### Work request:
The expected output is the first line of the data below and every line after it, up to and including the line containing "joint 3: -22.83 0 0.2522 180", each reproduced exactly.
:: Data
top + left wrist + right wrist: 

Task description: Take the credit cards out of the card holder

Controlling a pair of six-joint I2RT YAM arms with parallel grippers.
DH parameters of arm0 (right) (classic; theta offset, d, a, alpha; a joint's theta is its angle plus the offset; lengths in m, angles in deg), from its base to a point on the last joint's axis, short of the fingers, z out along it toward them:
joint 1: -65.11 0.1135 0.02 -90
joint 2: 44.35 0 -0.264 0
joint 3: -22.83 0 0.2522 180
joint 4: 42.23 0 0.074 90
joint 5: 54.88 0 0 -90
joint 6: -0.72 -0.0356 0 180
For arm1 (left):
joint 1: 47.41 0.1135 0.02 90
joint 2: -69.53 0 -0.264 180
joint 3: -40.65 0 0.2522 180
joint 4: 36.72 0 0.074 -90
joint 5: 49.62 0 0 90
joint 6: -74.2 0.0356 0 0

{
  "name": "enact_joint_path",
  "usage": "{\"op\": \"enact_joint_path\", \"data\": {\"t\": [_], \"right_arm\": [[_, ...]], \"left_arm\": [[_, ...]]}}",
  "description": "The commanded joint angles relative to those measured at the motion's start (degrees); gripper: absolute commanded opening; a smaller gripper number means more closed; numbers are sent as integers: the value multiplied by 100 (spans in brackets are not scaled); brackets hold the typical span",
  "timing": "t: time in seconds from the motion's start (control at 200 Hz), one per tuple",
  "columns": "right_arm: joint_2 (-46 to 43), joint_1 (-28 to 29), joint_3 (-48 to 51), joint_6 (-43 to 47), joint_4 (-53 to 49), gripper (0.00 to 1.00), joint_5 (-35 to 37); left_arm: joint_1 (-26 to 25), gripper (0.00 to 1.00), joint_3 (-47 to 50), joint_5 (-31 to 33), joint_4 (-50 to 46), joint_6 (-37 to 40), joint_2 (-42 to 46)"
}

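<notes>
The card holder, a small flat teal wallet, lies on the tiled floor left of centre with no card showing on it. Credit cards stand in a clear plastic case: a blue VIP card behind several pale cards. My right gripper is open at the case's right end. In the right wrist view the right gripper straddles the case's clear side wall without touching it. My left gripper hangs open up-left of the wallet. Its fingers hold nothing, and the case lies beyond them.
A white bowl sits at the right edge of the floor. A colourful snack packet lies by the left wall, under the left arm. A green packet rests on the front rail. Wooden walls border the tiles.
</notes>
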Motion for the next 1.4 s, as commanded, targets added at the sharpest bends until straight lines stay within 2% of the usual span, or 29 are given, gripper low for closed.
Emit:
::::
### Solved exercise:
top + left wrist + right wrist: 

Task description: Take the credit cards out of the card holder

Controlling a pair of six-joint I2RT YAM arms with parallel grippers.
DH parameters of arm0 (right) (classic; theta offset, d, a, alpha; a joint's theta is its angle plus the offset; lengths in m, angles in deg), from its base to a point on the last joint's axis, short of the fingers, z out along it toward them:
joint 1: -65.11 0.1135 0.02 -90
joint 2: 44.35 0 -0.264 0
joint 3: -22.83 0 0.2522 180

The answer has been written out completely.